Task directions:
An exact copy of the data is required. No picture may appear in it.

Data for analysis:
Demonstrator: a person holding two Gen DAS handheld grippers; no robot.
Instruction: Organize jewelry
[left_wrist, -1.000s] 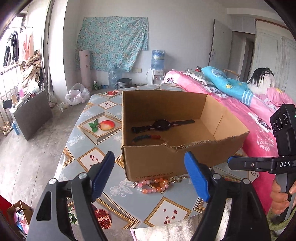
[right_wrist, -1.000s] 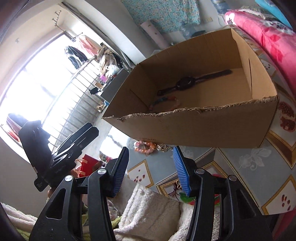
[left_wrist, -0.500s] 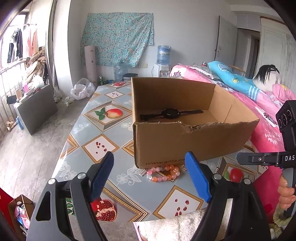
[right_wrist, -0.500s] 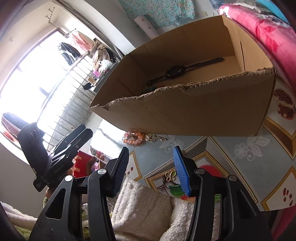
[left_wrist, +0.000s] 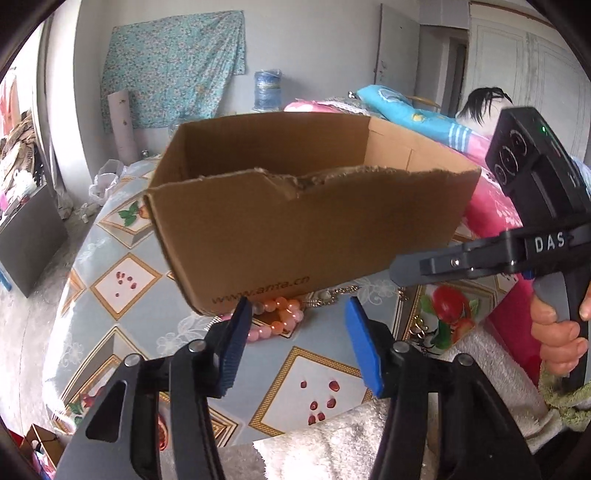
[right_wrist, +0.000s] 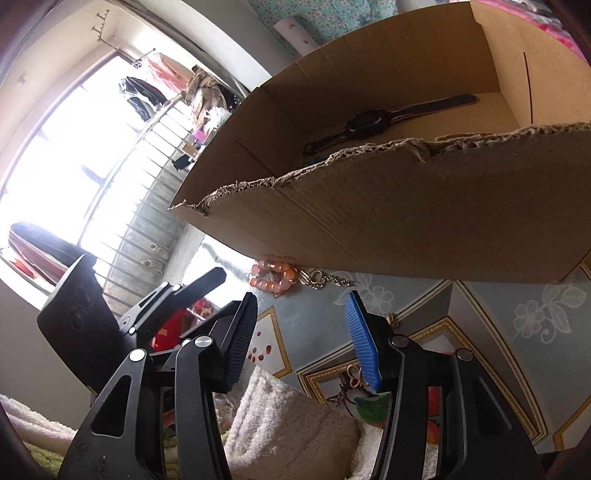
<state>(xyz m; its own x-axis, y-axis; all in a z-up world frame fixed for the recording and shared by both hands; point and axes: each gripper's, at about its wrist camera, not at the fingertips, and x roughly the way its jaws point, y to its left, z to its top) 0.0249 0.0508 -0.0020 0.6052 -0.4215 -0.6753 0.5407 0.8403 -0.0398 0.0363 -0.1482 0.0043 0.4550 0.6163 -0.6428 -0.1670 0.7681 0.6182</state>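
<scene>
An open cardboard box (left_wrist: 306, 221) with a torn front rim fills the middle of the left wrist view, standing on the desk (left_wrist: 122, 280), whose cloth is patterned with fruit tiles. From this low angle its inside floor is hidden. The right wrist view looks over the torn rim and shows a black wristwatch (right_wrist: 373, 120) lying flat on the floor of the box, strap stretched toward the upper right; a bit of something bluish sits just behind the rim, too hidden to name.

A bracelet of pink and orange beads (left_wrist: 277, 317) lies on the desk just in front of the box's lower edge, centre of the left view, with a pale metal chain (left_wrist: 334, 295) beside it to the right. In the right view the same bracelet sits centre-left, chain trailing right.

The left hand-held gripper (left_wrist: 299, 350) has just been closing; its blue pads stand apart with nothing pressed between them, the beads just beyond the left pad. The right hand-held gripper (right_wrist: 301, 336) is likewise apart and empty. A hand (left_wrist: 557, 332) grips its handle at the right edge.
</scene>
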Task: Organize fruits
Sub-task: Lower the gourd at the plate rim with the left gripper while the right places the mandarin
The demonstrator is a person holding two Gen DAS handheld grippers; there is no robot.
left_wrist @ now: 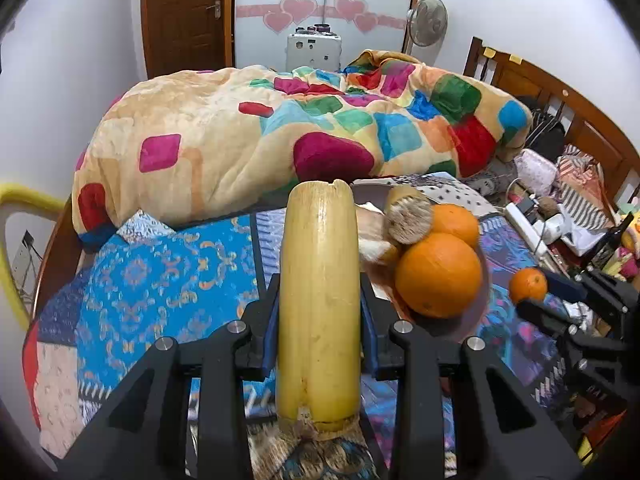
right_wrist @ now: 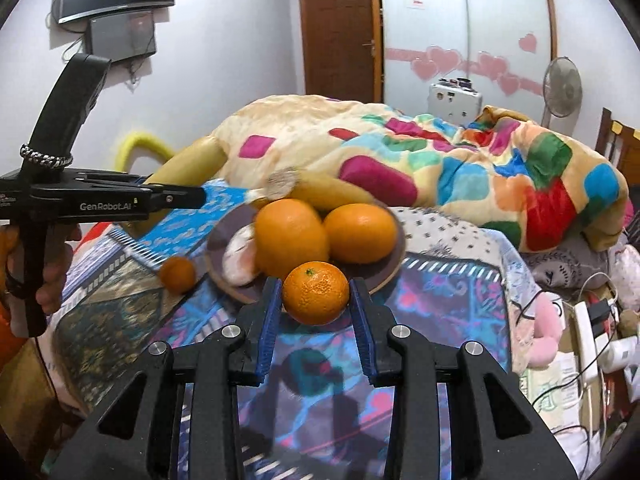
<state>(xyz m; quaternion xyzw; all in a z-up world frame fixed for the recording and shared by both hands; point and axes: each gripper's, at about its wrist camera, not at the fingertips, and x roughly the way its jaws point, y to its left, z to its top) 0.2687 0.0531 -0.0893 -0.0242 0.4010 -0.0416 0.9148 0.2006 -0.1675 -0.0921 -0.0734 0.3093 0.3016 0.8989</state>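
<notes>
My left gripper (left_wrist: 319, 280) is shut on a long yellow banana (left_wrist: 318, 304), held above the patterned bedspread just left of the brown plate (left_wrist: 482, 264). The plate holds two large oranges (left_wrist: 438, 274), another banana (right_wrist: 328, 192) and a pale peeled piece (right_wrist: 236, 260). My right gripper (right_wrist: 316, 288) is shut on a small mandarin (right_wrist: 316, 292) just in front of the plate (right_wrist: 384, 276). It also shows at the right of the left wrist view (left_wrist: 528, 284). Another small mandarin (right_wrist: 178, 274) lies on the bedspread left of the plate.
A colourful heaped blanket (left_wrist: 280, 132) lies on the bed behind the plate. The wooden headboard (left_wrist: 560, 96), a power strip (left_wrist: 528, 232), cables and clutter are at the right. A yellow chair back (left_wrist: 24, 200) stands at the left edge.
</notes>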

Problem solution:
Demonstrator: a person holding two Gen DAS handheld grippers; no robot.
Instruction: Organize jewelry
[left_wrist, -1.000s] 
[right_wrist, -1.000s] 
[left_wrist, -0.500s] 
[right_wrist, -0.500s] 
[left_wrist, +0.000s] 
[right_wrist, +0.000s] 
<state>(xyz m; its own x-axis, y-axis; all in a z-up world frame fixed for the recording and shared by both hands; point and axes: each gripper's, at about its wrist camera, not at the fingertips, and x roughly the way its jaws point, y to its left, z to its top) 0.0249 0.0508 -0.0020 0.6052 -0.4215 -0.6753 0.5407 0.8403 -0.0398 0.0363 -0.1482 0.0043 0.4550 0.6163 -0.6428 -0.1670 0.7681 0.6182</state>
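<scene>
An open cardboard box (left_wrist: 306, 221) with a torn front rim fills the middle of the left wrist view, standing on the desk (left_wrist: 122, 280), whose cloth is patterned with fruit tiles. From this low angle its inside floor is hidden. The right wrist view looks over the torn rim and shows a black wristwatch (right_wrist: 373, 120) lying flat on the floor of the box, strap stretched toward the upper right; a bit of something bluish sits just behind the rim, too hidden to name.

A bracelet of pink and orange beads (left_wrist: 277, 317) lies on the desk just in front of the box's lower edge, centre of the left view, with a pale metal chain (left_wrist: 334, 295) beside it to the right. In the right view the same bracelet sits centre-left, chain trailing right.

The left hand-held gripper (left_wrist: 299, 350) has just been closing; its blue pads stand apart with nothing pressed between them, the beads just beyond the left pad. The right hand-held gripper (right_wrist: 301, 336) is likewise apart and empty. A hand (left_wrist: 557, 332) grips its handle at the right edge.
</scene>
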Task: Organize fruits
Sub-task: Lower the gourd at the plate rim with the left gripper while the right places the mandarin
The demonstrator is a person holding two Gen DAS handheld grippers; there is no robot.
left_wrist @ now: 
right_wrist @ now: 
<state>(xyz m; quaternion xyzw; all in a z-up world frame fixed for the recording and shared by both hands; point and axes: each gripper's, at about its wrist camera, not at the fingertips, and x roughly the way its jaws point, y to its left, z to its top) 0.2687 0.0531 -0.0893 -0.0242 0.4010 -0.0416 0.9148 0.2006 -0.1675 -0.0921 -0.0734 0.3093 0.3016 0.8989</state>
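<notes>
My left gripper (left_wrist: 319, 280) is shut on a long yellow banana (left_wrist: 318, 304), held above the patterned bedspread just left of the brown plate (left_wrist: 482, 264). The plate holds two large oranges (left_wrist: 438, 274), another banana (right_wrist: 328, 192) and a pale peeled piece (right_wrist: 236, 260). My right gripper (right_wrist: 316, 288) is shut on a small mandarin (right_wrist: 316, 292) just in front of the plate (right_wrist: 384, 276). It also shows at the right of the left wrist view (left_wrist: 528, 284). Another small mandarin (right_wrist: 178, 274) lies on the bedspread left of the plate.
A colourful heaped blanket (left_wrist: 280, 132) lies on the bed behind the plate. The wooden headboard (left_wrist: 560, 96), a power strip (left_wrist: 528, 232), cables and clutter are at the right. A yellow chair back (left_wrist: 24, 200) stands at the left edge.
</notes>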

The work on the exercise is done.